At any rate, Day 21 of One Thousand Days may or may not have been a wine-induced smashing success, but I did do my good deed, and I fed my dear friends, and intend to do so every week from now on. And apparently all those dear friends have been following my blog, so they actually deserve to be fed.  And to drink six bottles of wine.

21 down, 979 to go.

**For a fun party game, try to spot the three paragraphs in this post that didn't reference wine.  Two of those paragraphs are so tiny they don't count.  Geez what a lush. 

Day 20 (or: Coming clean)

Did I tell you how horrifying it was to take cookies to the firemen? Well, it was. I don’t know why I’m so chagrined about do-gooding, but it was a little embarrassing to be so public about it all. I know I’m blogging, but I really don’t want to be hanging my stuff out there for all to see. Even though that’s precisely what I’m doing. Having to explain exactly why I was bringing cookies to firemen was, it turns out, a difficult thing to do.

“Well…you see…I was in this bad relationship…”


I said they were left over from a Boy Scout activity. Chicken.

Okay, now for the part I was avoiding by telling you all about cookies for firemen. I’ve had feedback saying that the Bad Relationship talk is lame. But I’ve also been told in no uncertain terms that I need to come clean about the Bad Relationship. Because this blog is a response to the Bad Relationship, and apparently one of my six followers feels that I need to be responsible to my readers.  And apparently I wasn't clear enough in my post last week when I described my inability to think of anything "good" due to exhaustion from too much smooching. Okay. Here goes.

I contacted him. Yes. I did. And I invited him over. Uh-huh. Yep. And we kissed. And other things. And now it’s over. Again. I’m sorry! I know I seemed determined. And I was. Am.

There! Happy, Kiera?

Blech. And that’s the last time you’ll hear about the Bad Relationship. I swear.

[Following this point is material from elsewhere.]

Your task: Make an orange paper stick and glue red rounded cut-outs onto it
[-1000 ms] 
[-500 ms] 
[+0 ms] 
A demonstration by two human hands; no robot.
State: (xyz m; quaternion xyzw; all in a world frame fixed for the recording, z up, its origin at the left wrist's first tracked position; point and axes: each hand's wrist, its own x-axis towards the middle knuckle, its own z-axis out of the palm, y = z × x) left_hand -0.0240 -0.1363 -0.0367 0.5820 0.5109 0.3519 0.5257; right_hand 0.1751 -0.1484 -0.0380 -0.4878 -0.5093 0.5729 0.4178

The whole thing makes me feel like this:

Speaking of funny cat pictures. If I’d had my camera (I’ve ordered a new one!), I would have had some fabulous actual photos of the Leckenby cats having a frolic in the bathtub. And by frolic I mean a cat’s nightmare visit into the depths of watery hell.

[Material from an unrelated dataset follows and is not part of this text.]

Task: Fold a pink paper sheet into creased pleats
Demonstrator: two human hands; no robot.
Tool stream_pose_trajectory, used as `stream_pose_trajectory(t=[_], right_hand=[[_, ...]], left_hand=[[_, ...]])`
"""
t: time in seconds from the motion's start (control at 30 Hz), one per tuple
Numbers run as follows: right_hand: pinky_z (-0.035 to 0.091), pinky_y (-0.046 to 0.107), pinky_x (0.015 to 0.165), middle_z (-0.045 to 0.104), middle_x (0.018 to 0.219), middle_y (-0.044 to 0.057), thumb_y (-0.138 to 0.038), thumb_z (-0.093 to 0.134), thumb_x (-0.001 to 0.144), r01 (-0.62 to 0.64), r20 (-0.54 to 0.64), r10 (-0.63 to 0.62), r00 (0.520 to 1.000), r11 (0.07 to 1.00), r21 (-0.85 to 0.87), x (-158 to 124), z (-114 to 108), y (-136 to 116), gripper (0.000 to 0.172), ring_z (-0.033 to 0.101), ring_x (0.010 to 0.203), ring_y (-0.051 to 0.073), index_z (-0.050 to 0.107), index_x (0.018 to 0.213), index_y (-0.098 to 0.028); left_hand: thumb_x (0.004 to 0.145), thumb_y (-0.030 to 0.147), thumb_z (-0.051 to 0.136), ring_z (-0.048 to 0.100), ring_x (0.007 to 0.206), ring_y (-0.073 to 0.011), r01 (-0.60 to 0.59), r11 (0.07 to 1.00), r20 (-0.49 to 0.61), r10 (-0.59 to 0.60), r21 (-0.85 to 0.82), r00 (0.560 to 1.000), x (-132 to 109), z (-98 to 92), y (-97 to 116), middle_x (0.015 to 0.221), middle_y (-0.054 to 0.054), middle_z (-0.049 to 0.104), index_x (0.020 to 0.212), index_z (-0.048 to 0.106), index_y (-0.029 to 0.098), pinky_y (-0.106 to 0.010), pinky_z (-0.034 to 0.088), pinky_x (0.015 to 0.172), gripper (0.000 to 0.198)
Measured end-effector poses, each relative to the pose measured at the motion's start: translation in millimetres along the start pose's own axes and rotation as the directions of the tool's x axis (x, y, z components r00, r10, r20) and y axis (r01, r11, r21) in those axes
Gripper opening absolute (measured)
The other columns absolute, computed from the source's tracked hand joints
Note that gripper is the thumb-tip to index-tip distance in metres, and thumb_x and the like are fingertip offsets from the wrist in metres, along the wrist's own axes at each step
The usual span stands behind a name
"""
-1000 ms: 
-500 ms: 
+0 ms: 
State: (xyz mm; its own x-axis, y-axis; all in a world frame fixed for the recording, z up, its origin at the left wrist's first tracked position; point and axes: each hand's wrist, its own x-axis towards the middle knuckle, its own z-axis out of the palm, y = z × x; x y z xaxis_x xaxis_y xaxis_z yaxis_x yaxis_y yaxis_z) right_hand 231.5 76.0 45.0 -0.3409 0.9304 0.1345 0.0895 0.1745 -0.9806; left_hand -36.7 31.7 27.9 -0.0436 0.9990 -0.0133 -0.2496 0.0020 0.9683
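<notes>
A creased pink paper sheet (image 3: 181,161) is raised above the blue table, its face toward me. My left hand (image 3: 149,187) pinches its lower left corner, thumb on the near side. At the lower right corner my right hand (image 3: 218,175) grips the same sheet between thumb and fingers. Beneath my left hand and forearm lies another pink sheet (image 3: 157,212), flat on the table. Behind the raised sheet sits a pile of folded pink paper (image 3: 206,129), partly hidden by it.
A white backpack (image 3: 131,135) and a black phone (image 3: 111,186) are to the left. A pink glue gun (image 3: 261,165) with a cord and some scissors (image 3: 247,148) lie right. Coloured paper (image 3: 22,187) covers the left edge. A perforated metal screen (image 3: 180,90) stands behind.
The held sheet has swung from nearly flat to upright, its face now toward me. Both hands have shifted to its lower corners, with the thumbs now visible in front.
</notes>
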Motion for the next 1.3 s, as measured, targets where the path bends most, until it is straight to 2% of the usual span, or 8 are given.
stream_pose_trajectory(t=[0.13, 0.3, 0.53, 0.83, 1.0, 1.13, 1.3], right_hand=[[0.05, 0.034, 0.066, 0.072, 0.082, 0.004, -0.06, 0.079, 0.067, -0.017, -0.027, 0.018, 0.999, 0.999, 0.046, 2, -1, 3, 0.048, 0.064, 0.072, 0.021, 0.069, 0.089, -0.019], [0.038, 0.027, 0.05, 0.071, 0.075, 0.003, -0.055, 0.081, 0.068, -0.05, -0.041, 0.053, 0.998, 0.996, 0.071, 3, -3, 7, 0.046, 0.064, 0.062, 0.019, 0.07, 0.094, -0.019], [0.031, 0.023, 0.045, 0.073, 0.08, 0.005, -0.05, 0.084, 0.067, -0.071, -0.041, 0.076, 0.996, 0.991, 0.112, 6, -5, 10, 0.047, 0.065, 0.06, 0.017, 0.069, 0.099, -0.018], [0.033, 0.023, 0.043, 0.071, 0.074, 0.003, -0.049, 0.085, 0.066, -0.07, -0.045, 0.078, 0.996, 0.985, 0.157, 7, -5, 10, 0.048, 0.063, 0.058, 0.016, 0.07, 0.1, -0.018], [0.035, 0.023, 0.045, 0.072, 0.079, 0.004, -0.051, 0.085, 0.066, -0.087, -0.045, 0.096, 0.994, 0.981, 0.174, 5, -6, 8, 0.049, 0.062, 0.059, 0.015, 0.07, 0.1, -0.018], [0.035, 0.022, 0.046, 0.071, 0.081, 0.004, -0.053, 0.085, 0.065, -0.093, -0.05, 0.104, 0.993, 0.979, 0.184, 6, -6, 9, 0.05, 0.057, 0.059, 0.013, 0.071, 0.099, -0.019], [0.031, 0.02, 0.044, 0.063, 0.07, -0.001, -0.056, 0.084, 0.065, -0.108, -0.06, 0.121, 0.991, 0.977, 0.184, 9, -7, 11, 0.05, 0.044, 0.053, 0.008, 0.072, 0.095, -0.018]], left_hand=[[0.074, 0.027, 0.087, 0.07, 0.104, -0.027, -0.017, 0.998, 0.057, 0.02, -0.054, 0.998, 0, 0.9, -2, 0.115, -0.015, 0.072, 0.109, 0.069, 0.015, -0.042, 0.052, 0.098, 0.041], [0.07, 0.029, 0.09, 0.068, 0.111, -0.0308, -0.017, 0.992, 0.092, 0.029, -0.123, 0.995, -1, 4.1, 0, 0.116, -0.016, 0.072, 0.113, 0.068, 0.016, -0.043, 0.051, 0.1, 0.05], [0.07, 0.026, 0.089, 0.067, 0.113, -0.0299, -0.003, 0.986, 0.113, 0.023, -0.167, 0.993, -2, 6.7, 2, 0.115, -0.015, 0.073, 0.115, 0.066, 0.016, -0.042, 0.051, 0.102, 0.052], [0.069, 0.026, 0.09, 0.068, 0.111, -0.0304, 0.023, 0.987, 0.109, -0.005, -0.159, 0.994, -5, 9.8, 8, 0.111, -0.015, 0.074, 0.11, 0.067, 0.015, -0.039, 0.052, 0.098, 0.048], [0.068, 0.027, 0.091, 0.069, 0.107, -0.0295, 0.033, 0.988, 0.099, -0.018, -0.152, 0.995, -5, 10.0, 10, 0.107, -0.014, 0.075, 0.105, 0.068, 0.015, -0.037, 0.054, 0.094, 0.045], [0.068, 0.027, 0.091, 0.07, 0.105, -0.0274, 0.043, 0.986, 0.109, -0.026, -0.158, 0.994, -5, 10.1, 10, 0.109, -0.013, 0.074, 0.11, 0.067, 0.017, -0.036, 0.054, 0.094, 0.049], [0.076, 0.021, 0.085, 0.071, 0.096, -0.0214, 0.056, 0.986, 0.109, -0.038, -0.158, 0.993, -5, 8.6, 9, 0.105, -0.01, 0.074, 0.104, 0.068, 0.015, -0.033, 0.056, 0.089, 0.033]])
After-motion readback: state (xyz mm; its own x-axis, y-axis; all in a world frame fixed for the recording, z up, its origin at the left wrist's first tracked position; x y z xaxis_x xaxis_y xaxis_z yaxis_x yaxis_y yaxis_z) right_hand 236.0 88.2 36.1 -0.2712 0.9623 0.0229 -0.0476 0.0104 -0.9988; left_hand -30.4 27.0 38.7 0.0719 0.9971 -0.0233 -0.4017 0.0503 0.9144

Yep. Day 20 of 1000 days I did something nice (I SWEAR it was nice!) for the cats. I bathed them. Because they were flea ridden. And the flea meds I put on them were making them itchy and I was afraid they were having bad reactions and were on the verge of death. So I had to wash it off. And the fleas. And instead of being on the verge of death from flea pesticide, they were on the edge of death from the indignity of being dipped to their flanks in water. Holly will approve because I have adopted her former cat, and he was in dire need of flea attention. Poor itchy things.

20 down, 980 to go.

Sunday, February 21, 2010

Day 19 (or: I’d rather be happy than right)

Man, am I ever self-involved. I’ve spent a whole week being utterly wrapped up in my own horse-pucky, and it’s beginning to wear on me. And if it’s wearing on me, it must really be wearing on all six of my followers (Hi, Jessamyn!). I didn’t even pull off an eco-Sabbath today. Laundry. And it was frosty this morning, so the heaters went on. And I baked some scones. Blahblahblahmememelamelamelame.

But the day started with a bang at 6:30 when I should have been organizing to get the boy and me out the door for the boy's soccer game in Poulsbo at 8:30 am. Not. Couldn’t find the uniform, didn’t have the right shoes, no chance of getting any gas, let alone feeding ourselves. In other words: I’m The Worlds Worst Mom. No. Don’t argue with me. I am.

Or at least I was until 3:00 this afternoon.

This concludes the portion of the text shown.